• **Work item**: Below are entries; count the lines containing the string "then". The answer is that number alone.

• **Given data**:
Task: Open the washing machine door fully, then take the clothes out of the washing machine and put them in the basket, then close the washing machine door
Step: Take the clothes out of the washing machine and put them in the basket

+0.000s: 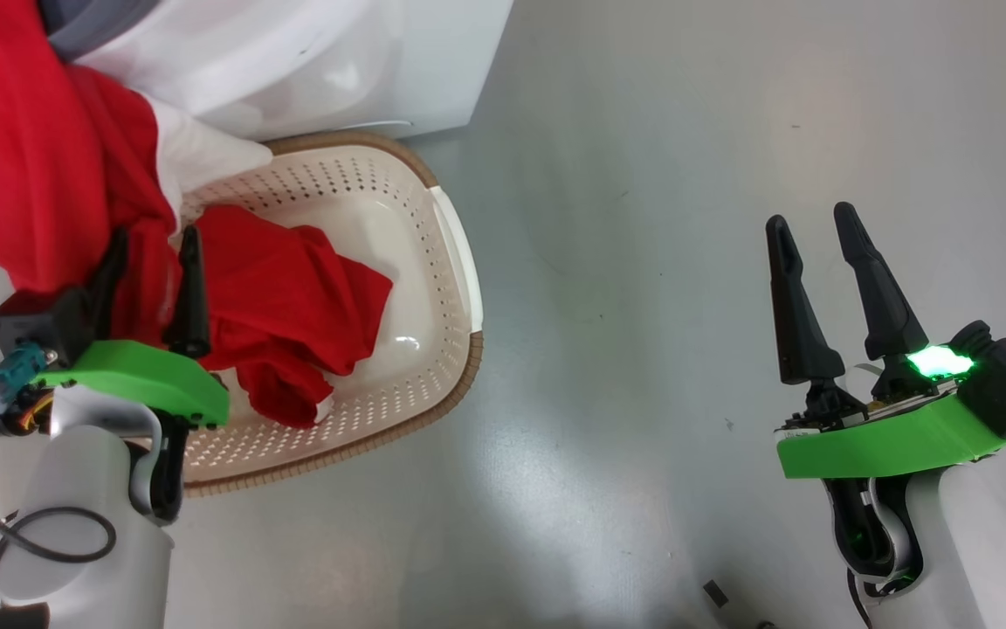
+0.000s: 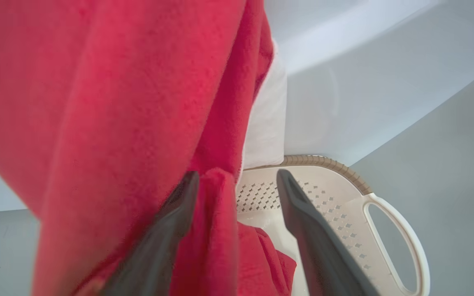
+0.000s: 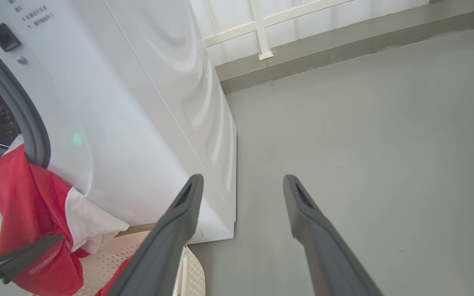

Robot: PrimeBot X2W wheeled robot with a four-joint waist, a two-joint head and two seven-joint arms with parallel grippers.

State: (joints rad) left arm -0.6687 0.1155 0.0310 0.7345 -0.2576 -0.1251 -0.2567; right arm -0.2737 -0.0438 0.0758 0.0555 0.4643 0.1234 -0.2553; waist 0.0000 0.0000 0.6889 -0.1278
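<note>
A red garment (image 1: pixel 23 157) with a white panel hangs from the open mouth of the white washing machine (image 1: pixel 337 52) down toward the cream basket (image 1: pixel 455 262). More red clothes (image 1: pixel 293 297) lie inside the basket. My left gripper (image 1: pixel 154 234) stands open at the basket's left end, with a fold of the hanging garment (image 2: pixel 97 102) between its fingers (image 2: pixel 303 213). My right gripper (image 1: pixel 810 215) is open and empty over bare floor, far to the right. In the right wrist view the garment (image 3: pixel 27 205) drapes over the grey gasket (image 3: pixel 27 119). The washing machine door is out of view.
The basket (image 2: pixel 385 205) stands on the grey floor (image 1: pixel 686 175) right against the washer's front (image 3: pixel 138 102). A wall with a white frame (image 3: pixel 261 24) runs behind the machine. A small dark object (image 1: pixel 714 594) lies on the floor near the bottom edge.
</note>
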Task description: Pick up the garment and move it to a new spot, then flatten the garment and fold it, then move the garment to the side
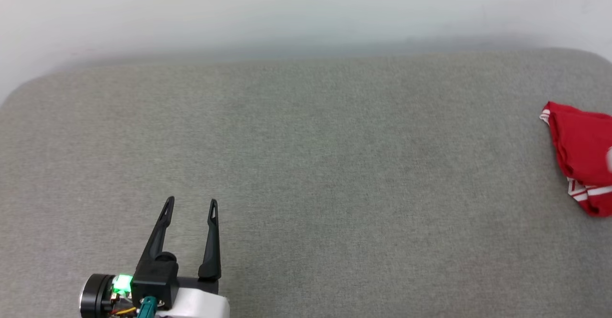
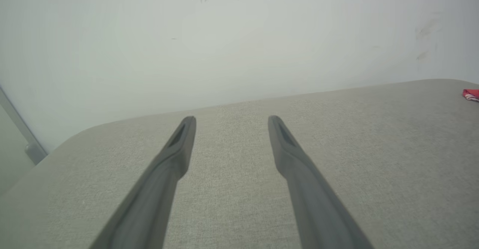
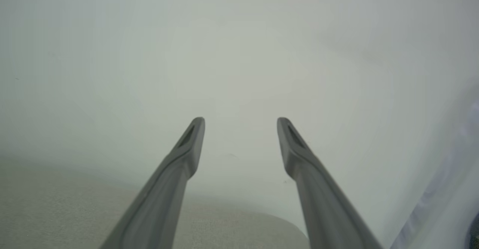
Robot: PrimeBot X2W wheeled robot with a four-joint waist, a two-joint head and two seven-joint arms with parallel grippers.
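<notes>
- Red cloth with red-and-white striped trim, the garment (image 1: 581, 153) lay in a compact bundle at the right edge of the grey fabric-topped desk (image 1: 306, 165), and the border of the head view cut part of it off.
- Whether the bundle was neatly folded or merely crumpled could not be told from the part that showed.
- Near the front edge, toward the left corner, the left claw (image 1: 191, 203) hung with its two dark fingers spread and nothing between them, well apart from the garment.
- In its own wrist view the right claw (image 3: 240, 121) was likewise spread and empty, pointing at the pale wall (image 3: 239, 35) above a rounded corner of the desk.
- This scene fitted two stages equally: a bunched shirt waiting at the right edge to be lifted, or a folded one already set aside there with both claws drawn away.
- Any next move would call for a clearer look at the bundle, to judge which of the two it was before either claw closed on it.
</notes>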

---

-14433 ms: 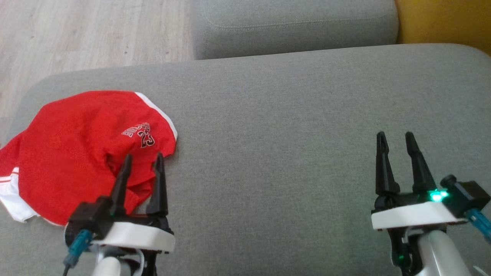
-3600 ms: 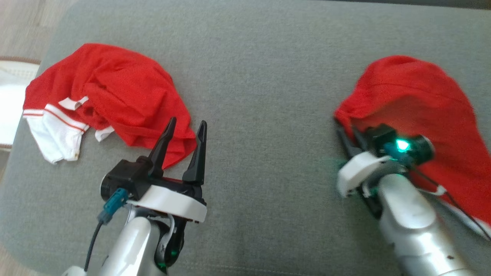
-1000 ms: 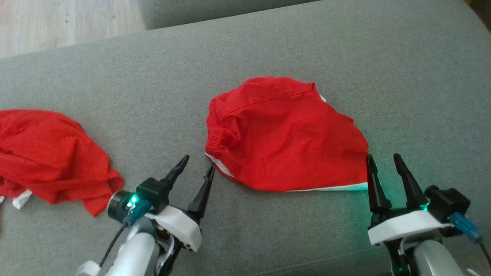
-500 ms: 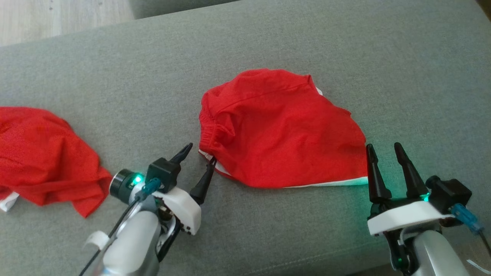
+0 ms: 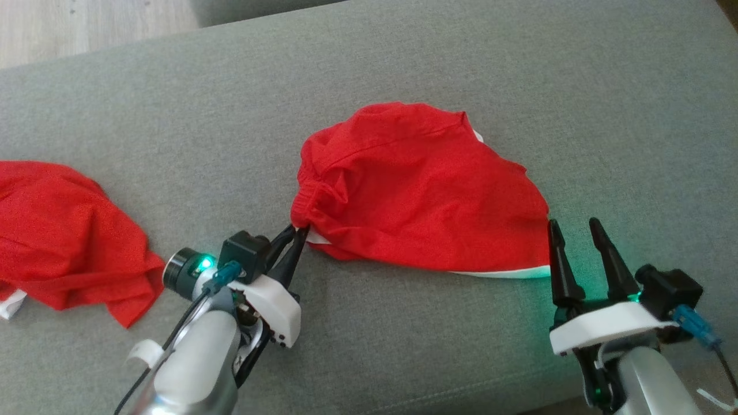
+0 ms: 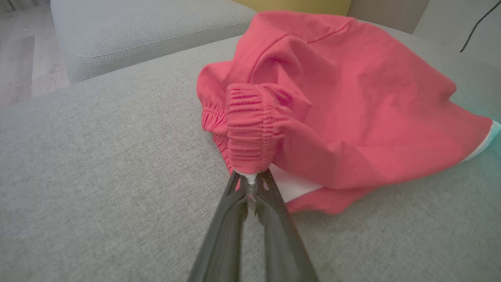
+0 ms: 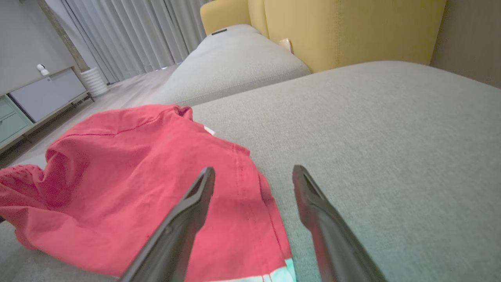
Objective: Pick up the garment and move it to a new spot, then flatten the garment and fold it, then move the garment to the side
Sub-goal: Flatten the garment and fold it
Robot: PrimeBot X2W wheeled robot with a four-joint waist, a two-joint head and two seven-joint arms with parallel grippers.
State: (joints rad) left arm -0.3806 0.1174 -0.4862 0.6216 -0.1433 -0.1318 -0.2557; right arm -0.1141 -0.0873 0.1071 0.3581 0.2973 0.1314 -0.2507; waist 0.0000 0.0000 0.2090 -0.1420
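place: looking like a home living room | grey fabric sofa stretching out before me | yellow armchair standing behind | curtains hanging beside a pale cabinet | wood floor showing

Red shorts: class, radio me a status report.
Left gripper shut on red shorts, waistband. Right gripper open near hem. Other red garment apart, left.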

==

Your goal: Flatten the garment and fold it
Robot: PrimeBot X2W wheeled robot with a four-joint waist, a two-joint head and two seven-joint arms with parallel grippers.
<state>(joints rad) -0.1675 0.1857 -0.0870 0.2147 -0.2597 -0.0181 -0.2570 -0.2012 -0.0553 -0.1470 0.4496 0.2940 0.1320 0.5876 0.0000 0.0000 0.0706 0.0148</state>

• **Result for this task**: 3